What is required:
The word "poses" occurs in some lines of the data. Return each such line.

(Records from a data source)
______________________________
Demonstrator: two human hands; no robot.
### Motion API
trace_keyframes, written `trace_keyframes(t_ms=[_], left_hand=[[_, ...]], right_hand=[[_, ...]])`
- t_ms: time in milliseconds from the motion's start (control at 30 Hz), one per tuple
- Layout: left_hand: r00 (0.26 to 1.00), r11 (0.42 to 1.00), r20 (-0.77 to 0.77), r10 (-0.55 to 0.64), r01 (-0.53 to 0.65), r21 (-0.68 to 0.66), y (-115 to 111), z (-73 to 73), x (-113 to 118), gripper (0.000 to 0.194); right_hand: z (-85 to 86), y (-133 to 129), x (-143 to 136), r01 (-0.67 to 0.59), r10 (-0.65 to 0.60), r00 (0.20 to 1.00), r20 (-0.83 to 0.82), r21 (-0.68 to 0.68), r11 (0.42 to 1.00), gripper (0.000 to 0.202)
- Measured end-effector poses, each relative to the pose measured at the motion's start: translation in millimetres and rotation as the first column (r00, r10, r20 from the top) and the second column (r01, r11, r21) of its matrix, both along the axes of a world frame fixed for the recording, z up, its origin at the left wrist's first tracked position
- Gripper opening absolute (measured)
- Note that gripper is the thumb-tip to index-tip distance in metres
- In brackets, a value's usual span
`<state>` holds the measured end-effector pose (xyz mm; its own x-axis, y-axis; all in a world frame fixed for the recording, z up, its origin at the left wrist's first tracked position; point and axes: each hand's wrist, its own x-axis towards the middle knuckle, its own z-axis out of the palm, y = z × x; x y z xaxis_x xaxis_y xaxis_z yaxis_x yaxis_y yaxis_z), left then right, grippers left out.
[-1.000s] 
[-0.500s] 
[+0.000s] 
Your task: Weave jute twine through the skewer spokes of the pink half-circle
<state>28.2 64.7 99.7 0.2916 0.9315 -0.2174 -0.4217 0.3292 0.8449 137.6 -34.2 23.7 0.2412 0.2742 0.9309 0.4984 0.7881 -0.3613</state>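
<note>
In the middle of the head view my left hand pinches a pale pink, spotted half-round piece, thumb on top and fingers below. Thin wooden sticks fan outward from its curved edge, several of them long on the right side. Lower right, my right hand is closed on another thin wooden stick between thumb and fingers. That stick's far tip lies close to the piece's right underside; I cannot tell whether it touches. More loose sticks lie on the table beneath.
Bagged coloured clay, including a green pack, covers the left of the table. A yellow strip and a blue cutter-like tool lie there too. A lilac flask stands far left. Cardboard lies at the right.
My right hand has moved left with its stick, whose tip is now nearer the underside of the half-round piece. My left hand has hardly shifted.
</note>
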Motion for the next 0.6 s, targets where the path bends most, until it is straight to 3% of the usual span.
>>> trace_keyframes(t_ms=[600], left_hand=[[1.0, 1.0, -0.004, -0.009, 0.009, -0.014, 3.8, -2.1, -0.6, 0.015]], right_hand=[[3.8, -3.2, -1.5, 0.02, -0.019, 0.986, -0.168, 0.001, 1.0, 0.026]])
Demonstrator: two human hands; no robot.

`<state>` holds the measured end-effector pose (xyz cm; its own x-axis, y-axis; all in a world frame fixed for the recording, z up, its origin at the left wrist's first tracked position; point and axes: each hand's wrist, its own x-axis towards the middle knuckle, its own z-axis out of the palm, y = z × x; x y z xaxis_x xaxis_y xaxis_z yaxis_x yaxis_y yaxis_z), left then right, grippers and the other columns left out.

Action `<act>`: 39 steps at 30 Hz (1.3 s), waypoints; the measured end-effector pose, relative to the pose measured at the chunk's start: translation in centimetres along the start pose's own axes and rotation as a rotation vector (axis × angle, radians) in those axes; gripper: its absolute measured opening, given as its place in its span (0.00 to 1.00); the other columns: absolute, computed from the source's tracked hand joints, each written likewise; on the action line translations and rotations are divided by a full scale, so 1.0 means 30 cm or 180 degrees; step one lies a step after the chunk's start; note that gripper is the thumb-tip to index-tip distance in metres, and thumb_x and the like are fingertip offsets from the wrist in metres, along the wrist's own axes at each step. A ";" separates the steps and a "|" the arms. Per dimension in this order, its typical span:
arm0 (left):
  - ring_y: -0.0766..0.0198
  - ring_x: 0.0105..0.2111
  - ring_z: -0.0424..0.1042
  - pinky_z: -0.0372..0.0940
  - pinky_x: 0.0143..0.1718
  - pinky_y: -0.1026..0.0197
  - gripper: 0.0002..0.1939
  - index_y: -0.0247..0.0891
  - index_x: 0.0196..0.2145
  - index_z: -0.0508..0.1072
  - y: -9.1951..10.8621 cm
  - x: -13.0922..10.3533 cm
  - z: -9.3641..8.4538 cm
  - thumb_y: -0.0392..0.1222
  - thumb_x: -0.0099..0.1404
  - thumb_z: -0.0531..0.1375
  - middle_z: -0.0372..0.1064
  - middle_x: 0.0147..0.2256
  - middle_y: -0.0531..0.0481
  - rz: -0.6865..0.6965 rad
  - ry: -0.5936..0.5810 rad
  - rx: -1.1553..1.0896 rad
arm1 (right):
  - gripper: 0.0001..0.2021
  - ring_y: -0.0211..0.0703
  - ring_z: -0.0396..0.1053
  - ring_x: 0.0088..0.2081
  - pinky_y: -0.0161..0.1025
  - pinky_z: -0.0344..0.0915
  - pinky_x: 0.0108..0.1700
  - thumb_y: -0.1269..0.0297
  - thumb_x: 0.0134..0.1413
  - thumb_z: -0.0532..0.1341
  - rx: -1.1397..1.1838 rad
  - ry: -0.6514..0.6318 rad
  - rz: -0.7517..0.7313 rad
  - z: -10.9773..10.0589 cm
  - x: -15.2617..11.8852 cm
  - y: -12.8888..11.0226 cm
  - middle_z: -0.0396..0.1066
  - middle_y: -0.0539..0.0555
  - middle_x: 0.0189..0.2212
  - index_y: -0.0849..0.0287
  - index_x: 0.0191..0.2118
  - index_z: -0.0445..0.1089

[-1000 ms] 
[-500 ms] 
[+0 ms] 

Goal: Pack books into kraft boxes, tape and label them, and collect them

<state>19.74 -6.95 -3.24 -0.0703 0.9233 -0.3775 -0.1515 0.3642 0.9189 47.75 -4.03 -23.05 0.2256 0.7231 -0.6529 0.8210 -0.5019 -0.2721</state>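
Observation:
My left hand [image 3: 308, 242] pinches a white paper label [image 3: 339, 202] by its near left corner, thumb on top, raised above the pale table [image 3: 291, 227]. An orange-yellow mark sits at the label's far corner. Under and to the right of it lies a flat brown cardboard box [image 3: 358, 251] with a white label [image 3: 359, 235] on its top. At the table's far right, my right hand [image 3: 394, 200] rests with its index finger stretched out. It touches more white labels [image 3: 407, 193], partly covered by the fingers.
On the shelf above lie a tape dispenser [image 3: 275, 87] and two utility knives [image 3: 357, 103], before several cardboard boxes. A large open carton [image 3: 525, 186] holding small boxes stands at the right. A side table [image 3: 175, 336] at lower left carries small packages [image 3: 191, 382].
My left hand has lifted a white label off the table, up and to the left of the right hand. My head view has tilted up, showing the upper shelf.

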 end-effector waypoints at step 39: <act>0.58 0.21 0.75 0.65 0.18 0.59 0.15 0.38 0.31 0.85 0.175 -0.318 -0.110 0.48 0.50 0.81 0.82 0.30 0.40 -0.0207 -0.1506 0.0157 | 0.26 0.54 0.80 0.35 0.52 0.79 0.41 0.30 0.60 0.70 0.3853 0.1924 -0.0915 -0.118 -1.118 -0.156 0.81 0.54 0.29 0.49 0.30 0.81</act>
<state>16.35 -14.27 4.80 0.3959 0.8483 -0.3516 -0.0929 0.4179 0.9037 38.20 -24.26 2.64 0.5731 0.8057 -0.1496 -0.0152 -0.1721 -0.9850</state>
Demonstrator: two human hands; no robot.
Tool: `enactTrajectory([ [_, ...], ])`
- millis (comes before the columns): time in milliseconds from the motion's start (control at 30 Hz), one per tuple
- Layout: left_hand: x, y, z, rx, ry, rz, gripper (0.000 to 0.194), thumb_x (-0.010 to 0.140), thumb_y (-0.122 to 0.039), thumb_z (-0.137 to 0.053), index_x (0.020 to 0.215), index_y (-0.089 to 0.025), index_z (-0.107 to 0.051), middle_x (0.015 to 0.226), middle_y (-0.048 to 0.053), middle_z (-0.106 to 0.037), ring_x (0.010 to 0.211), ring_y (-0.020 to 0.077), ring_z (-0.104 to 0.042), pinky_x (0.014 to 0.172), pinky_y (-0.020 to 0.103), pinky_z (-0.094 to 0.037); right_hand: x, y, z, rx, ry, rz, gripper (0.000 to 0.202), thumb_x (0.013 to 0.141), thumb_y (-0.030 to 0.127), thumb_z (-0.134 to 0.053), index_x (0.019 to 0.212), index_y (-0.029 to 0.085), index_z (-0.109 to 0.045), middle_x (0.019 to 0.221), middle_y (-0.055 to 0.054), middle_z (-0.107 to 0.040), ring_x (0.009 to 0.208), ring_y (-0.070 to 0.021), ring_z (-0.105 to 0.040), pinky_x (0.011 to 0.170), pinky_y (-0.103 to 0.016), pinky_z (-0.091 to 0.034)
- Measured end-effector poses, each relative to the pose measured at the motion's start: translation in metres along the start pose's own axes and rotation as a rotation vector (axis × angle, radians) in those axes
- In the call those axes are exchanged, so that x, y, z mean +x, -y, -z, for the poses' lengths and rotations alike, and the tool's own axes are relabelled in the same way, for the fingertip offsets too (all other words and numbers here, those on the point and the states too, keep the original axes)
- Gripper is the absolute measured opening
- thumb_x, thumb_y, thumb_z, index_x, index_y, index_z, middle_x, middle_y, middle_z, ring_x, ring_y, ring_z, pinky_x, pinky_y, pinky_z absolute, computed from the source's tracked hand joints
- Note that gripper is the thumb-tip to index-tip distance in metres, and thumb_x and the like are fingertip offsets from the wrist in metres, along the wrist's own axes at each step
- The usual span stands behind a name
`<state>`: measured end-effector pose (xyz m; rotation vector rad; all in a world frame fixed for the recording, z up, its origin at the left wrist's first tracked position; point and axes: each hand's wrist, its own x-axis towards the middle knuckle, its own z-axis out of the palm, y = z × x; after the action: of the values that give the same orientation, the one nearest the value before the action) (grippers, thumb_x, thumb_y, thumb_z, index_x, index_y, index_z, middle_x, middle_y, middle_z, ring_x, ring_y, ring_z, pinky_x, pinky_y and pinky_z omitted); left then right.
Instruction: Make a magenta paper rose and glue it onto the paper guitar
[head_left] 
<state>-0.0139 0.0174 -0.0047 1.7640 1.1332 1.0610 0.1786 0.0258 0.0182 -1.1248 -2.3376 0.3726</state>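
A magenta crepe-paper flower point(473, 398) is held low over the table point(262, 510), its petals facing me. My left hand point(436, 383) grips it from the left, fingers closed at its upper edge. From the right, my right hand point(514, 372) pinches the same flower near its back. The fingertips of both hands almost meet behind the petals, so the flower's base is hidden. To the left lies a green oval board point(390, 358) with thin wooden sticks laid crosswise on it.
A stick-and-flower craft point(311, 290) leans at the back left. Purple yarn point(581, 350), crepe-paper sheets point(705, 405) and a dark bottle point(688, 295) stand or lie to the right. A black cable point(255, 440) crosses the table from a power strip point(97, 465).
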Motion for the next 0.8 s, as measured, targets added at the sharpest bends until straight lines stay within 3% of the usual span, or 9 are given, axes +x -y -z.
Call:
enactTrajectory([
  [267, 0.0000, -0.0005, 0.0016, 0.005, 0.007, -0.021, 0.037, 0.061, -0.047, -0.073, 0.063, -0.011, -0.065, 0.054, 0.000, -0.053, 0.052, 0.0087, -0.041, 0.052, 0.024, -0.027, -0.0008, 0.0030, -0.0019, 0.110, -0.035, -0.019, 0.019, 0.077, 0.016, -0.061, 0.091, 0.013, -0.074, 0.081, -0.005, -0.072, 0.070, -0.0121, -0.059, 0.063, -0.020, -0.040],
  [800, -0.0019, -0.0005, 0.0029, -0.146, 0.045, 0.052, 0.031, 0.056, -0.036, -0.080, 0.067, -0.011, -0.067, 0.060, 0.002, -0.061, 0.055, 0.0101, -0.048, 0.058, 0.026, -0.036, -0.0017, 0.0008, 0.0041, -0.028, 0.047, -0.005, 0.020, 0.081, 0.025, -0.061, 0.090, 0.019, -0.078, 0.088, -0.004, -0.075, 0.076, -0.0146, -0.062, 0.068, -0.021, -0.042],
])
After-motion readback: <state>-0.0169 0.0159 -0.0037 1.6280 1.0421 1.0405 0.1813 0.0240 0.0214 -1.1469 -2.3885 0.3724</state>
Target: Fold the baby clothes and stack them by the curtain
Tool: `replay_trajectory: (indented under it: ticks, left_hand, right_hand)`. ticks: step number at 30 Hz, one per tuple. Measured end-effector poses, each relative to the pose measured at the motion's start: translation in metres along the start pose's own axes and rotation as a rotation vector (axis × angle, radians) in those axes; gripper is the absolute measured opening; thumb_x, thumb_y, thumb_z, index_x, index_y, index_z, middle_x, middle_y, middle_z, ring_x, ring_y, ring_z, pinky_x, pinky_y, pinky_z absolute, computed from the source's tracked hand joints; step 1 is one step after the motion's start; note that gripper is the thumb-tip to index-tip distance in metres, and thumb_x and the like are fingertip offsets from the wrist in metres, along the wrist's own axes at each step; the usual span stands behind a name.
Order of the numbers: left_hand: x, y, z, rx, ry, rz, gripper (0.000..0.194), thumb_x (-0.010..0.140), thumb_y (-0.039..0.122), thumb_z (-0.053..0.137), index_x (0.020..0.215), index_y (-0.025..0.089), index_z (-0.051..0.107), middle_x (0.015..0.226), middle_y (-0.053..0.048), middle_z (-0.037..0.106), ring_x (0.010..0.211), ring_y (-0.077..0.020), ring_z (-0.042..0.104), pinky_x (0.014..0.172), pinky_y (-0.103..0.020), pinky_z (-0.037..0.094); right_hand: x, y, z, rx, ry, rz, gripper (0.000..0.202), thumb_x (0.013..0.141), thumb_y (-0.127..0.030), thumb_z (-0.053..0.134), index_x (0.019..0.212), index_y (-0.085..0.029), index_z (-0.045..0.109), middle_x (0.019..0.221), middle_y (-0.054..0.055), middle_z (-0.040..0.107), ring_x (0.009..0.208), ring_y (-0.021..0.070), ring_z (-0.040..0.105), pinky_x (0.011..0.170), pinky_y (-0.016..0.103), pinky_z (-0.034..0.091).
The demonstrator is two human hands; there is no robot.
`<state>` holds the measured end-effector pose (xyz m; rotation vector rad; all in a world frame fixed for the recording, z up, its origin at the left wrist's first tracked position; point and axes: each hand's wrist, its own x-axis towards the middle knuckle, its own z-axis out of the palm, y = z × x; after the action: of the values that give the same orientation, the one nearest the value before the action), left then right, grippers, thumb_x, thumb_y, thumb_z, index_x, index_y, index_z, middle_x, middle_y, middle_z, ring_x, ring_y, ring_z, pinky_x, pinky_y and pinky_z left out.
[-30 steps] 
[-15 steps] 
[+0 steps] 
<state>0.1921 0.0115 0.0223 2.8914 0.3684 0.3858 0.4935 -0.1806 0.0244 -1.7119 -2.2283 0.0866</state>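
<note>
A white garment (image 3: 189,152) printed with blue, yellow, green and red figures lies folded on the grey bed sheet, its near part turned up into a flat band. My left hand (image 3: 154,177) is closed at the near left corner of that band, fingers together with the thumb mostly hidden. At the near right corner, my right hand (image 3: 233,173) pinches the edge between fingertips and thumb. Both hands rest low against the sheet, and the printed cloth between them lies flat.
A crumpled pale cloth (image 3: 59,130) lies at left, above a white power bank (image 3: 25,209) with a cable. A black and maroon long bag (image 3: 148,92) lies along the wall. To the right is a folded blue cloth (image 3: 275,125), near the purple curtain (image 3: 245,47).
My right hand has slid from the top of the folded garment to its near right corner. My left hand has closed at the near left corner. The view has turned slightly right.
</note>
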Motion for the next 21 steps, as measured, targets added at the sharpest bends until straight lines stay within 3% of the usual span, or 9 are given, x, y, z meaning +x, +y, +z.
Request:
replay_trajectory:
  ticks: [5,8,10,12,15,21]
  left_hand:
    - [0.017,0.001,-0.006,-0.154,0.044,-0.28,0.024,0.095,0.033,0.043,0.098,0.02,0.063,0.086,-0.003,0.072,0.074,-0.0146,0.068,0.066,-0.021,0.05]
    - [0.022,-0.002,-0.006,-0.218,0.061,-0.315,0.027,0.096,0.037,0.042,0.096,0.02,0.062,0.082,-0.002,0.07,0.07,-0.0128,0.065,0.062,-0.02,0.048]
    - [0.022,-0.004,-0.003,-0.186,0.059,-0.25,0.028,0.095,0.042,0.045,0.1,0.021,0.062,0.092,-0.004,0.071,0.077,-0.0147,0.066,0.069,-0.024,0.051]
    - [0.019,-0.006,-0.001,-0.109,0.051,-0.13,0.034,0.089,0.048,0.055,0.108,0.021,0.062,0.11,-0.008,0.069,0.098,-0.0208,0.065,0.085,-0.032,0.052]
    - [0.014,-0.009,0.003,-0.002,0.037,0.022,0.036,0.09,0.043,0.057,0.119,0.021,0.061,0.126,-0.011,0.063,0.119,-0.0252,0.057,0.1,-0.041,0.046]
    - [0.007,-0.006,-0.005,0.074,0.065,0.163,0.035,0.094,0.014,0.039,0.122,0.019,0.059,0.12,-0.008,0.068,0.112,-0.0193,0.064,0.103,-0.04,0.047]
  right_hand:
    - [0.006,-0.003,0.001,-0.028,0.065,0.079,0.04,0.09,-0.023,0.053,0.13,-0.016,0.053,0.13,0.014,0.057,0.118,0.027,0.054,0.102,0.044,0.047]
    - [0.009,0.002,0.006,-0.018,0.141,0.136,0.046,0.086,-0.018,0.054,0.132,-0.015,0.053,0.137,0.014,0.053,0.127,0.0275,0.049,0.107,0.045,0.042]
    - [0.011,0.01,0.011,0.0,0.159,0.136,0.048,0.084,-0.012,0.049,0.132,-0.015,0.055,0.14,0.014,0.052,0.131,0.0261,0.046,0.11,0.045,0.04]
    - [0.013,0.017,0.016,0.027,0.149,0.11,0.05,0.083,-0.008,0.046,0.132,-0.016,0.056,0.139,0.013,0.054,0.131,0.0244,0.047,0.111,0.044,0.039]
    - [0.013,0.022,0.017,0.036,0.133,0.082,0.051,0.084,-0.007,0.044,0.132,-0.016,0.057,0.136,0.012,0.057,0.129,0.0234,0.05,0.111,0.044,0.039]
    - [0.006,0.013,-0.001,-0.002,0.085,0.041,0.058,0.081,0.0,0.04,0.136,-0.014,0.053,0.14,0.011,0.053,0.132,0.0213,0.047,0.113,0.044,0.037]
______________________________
Output:
- Measured end-effector poses, each relative to the pose measured at the motion's start: translation in millimetres and rotation as the first column (r00, r10, r20 from the top) and the second column (r01, r11, r21) of its matrix, both along the axes of a world frame fixed for the recording, z up, its origin at the left wrist's first tracked position
- Measured end-effector poses, each relative to the pose measured at the motion's start: translation in metres along the start pose's own axes and rotation as a rotation vector (axis × angle, radians) in those axes
- In the call those axes are exchanged, so that x, y, z mean +x, -y, -z, for the poses' lengths and rotations alike, and the tool's own axes are relabelled in the same way, for the fingertip offsets too (all other words and numbers here, those on the point and the states too, keep the original axes)
Tool: `replay_trajectory: (indented under it: ticks, left_hand, right_hand)`. ticks: step number at 30 Hz, one per tuple. Measured end-effector poses, each relative to the pose measured at the motion's start: translation in metres along the start pose's own axes and rotation as a rotation vector (axis × angle, radians) in those axes; gripper is the absolute measured opening; thumb_x, thumb_y, thumb_z, index_x, index_y, index_z, middle_x, middle_y, middle_z, ring_x, ring_y, ring_z, pinky_x, pinky_y, pinky_z absolute, computed from the source's tracked hand joints; step 1 is one step after the motion's start; note that gripper is the thumb-tip to index-tip distance in metres, and thumb_x and the like are fingertip offsets from the wrist in metres, along the wrist's own axes at each step; the usual span stands behind a name.

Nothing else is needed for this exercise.